Mit unserem Analysetool Zukunft können wir die Markt- und Wettbewerbsfähigkeit und somit die Zukunftsfähigkeit eines Unternehmens messbar machen. In der dreijährigen Entwicklungsphase haben wir erkannt, dass es notwendig ist, die quantitativen Handlungsfelder, also Zahlen und Fakten, wie es z.B. bei einem Bankenrating abgefragt wird, mit qualitativen Handlungsfeldern zu ergänzen, die nach unseren Erfahrungen für die Zukunftsfähigkeit eines Unternehmens maßgeblich sind.
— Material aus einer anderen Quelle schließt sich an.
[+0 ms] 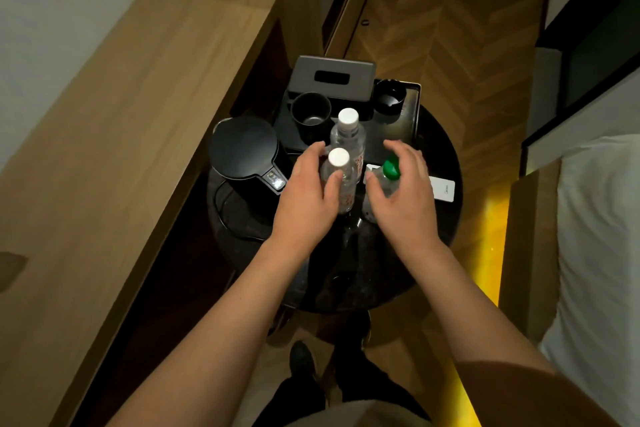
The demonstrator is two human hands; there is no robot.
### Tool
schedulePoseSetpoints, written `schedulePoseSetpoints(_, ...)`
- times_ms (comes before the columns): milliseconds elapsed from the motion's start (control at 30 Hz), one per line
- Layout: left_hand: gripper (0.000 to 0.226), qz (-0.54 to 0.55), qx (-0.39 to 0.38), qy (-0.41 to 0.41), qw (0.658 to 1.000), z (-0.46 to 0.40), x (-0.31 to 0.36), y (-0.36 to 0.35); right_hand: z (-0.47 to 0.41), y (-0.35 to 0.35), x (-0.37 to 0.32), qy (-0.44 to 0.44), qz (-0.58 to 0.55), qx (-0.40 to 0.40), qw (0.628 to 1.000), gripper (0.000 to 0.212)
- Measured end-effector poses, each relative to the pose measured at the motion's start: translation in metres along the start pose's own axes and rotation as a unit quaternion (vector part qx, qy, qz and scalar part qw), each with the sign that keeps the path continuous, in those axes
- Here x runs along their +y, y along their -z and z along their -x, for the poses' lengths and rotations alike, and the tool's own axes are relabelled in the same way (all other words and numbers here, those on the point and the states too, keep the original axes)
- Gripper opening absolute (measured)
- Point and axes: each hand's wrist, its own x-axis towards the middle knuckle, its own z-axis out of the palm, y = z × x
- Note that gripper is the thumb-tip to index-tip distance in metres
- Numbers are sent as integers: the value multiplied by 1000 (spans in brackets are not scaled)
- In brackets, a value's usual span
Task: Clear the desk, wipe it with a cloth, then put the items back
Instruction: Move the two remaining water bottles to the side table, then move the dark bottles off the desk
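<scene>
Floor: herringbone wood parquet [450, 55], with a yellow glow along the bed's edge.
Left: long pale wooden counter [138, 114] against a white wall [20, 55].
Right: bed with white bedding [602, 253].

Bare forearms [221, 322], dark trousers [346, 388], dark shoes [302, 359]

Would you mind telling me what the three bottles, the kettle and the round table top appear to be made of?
The two white-capped bottles and the green-capped bottle look like clear thin plastic: you see through their walls. The kettle seems matte black plastic, giving only a soft sheen. The round table top looks like polished dark stone or glass, since it mirrors the bottles; which one is unclear.
</scene>
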Motion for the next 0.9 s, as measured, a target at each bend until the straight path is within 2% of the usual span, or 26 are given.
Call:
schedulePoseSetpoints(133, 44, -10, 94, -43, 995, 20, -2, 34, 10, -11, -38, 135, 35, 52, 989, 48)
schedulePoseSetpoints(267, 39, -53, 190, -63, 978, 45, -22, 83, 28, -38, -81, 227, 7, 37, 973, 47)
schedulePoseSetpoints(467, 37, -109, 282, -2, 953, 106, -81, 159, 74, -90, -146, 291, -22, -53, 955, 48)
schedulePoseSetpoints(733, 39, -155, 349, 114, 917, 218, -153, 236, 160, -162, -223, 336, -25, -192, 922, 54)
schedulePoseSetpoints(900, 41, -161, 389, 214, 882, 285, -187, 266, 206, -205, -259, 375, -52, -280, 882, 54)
Zu diesen Handlungsfeldern gehören die Vision, die Strategie, Strukturen und Prozesse, Mensch und Arbeitswelt sowie die Digitalisierung.

Durch die zukunftsorientierte, prograde Analyse und Bewertung dieser qualitativen Handlungsfelder werden mögliche Handlungsbedarfe sichtbar gemacht und Handlungsempfehlungen abgeleitet. Am Ende der Unternehmensanalyse erhält der Unternehmer einen Zukunftsfähigkeitsbericht, der den Gesamtzukunftsfähigkeitsindex des Unternehmens sowie die Einzelindizes über die Zukunftsfähigkeit innerhalb der jeweiligen Handlungsfeldern ausweist.